What to do:
Copying exactly, give the lines in the material below from the one with "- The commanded" to the one with "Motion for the", ends included, and nothing besides.
--- START ---
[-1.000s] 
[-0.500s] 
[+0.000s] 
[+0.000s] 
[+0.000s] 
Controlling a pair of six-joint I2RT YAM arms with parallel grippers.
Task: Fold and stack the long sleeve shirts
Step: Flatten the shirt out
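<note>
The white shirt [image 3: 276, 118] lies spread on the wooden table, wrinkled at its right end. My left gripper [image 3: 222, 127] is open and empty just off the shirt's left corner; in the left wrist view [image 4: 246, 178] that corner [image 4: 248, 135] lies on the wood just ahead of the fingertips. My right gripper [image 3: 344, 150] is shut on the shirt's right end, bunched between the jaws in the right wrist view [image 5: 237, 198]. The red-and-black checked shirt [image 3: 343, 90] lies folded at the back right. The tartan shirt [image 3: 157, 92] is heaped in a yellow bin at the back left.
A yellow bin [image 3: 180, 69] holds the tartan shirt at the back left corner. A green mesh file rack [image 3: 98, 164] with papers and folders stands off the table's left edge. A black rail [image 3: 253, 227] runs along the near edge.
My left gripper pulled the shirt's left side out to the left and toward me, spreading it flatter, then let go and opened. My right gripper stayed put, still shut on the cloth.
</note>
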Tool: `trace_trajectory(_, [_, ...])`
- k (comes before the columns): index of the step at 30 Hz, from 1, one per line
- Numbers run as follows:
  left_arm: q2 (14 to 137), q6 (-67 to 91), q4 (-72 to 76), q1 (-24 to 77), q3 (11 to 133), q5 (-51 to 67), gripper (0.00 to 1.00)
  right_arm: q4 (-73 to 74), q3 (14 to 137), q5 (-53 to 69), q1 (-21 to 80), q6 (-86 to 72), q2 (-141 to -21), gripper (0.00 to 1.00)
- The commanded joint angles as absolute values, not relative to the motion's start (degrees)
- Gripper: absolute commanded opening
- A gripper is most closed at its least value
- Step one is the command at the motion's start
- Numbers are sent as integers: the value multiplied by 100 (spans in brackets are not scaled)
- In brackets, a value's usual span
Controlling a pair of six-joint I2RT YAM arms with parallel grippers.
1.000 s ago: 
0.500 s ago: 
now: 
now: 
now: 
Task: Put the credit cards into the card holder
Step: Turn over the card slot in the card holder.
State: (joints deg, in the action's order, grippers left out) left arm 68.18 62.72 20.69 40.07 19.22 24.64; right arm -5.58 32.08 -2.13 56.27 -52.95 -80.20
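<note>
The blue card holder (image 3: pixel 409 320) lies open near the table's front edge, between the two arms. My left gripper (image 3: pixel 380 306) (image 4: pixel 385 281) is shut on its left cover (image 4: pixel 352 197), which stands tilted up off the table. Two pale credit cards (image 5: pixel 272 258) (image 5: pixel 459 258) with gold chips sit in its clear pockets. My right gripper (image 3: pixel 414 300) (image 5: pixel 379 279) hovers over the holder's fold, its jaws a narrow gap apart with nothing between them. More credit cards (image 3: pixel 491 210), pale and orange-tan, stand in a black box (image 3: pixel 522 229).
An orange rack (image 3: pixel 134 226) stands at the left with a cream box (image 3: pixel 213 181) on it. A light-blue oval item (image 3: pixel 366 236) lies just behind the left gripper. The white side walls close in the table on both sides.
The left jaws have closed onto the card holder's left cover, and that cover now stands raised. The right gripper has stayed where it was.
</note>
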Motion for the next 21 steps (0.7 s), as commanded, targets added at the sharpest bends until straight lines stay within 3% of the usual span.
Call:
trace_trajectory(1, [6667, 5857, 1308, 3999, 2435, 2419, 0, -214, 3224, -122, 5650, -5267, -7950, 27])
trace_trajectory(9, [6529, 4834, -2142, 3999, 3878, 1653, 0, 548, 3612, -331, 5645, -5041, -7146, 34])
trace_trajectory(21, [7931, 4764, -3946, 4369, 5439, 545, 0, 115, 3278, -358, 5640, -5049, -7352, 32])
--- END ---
Your solution:
- The commanded joint angles as absolute values, not relative to the motion's start (degrees)
- Gripper: absolute commanded opening
- A gripper is most closed at its least value
- Step one is the command at the motion's start
- Numbers are sent as integers: the value multiplied by 100 (spans in brackets are not scaled)
- In brackets, a value's usual span
Controlling a pair of six-joint I2RT YAM arms with parallel grippers.
1.000 s ago: 
0.500 s ago: 
now: 
now: 
now: 
Task: Put the credit cards into the card holder
Step: Turn over the card slot in the card holder.
State: (joints deg, in the action's order, grippers left out) left arm 68.18 62.72 20.69 40.07 19.22 24.64; right arm -5.58 32.08 -2.13 56.27 -52.95 -80.20
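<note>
The blue card holder (image 3: pixel 409 320) lies open near the table's front edge, between the two arms. My left gripper (image 3: pixel 380 306) (image 4: pixel 385 281) is shut on its left cover (image 4: pixel 352 197), which stands tilted up off the table. Two pale credit cards (image 5: pixel 272 258) (image 5: pixel 459 258) with gold chips sit in its clear pockets. My right gripper (image 3: pixel 414 300) (image 5: pixel 379 279) hovers over the holder's fold, its jaws a narrow gap apart with nothing between them. More credit cards (image 3: pixel 491 210), pale and orange-tan, stand in a black box (image 3: pixel 522 229).
An orange rack (image 3: pixel 134 226) stands at the left with a cream box (image 3: pixel 213 181) on it. A light-blue oval item (image 3: pixel 366 236) lies just behind the left gripper. The white side walls close in the table on both sides.
The left jaws have closed onto the card holder's left cover, and that cover now stands raised. The right gripper has stayed where it was.
</note>
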Motion for the next 21 steps (0.7 s), as commanded, targets added at the sharpest bends until straight lines stay within 3% of the usual span.

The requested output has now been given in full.